Dia bahkan bisa dengan leluasa memeluk dan mencium istrinya. Kembali mendengar celoteh wanita itu tentang apa pun. Dan yang lebih melegakan lagi, dia bisa kembali melihat binar bahagia di wajah dan kedua mata itu.

"Kamu tahu, aku itu akhir-akhir ini gampang banget kesel." Alyzaa kembali mulai berceloteh, tanpa peduli jika jam bahkan sudah menunjukkan lewat tengah malam. Dan Ares yang berbaring miring menghadap ke arahnya, dengan lengan terlipat ia jadikan bantalan pun mengangguk setuju. Sedang satu tanganya tidak berhenti memainkan rambutnya-sedang ia sendiri sibuk menggambar pola di dada pria itu.

"Kamu juga ngerasain?"

Mungkin,... Tidak. Ares ingin menjawab begitu, namun dia terlalu malas. Jadi ia hanya bergumam sekenanya.

"Hmm,"

Alyzaa mendongak guna menatap pria itu, namun hanya dagu pria itu yang terlihat. "Apa jangan-jangan aku hamil, ya?"

Gerakan tangan Ares terhenti, kedua matanya yang terpejam kini terbuka.
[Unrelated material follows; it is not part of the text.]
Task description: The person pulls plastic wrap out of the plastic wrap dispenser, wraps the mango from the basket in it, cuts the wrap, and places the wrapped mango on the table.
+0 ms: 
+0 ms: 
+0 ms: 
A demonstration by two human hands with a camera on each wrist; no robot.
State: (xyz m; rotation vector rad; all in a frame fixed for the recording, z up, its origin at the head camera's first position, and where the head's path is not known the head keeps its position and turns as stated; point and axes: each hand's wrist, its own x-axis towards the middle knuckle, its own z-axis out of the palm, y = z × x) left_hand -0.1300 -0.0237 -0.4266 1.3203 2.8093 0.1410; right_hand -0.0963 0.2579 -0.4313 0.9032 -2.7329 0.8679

Ia mengerjab sebelum menunduk untuk menatap wanita yang kini menatapnya dengan bibir bawah setengah digigit. Ia tapak cemas dan resah.

"Kamu ngerasa nggak sih, kalau aku akhir-akhir ini nyebelin?"

Tidak. Ares sudah mengatakan kan tentang itu? Dia bahkan tidak sadar di mana hal yang menurut Alyzaa menyebalkan.

"Gimana kalau besok kita cek-"

"Nggak perlu."

"Sayang, ih."

"Kamu inget nggak sih kalau kamu terlalu sering kayak gini?"

Alyzaa tampak cemberut. Tidak seneng dengan  jawaban itu.

"Aku nggak mau kamu sedih dan kesel lagi kalau hasilnya negatif."

"Tapi-" Ucapan Alyzaa terhenti begitu Ares tiba-tiba-tiba mencium bibirnya.

"Kita tidur aja gimana?"

Meski tidak senang, namun Alyzaa tidak menolak saat pria itu kembali memeluknya. Mengusap punggungnya lembut. Saat kedua matanya hampir terpejam, ia sempat mendengar gumaman lembut Ares.

"Kamu nggak ngeselin kok, sama kayak biasanya. Kamu masih Alyzaa yang aku kenal. Nggak nyebelin atau berubah. Jadi nggak perlu mikir aneh-aneh."

Dan Alyzaa tahu, jika pria itu sudah mengatakan begitu. Itu artinya hasilnya masih sama. Dan ia pasti akan kembali kecewa.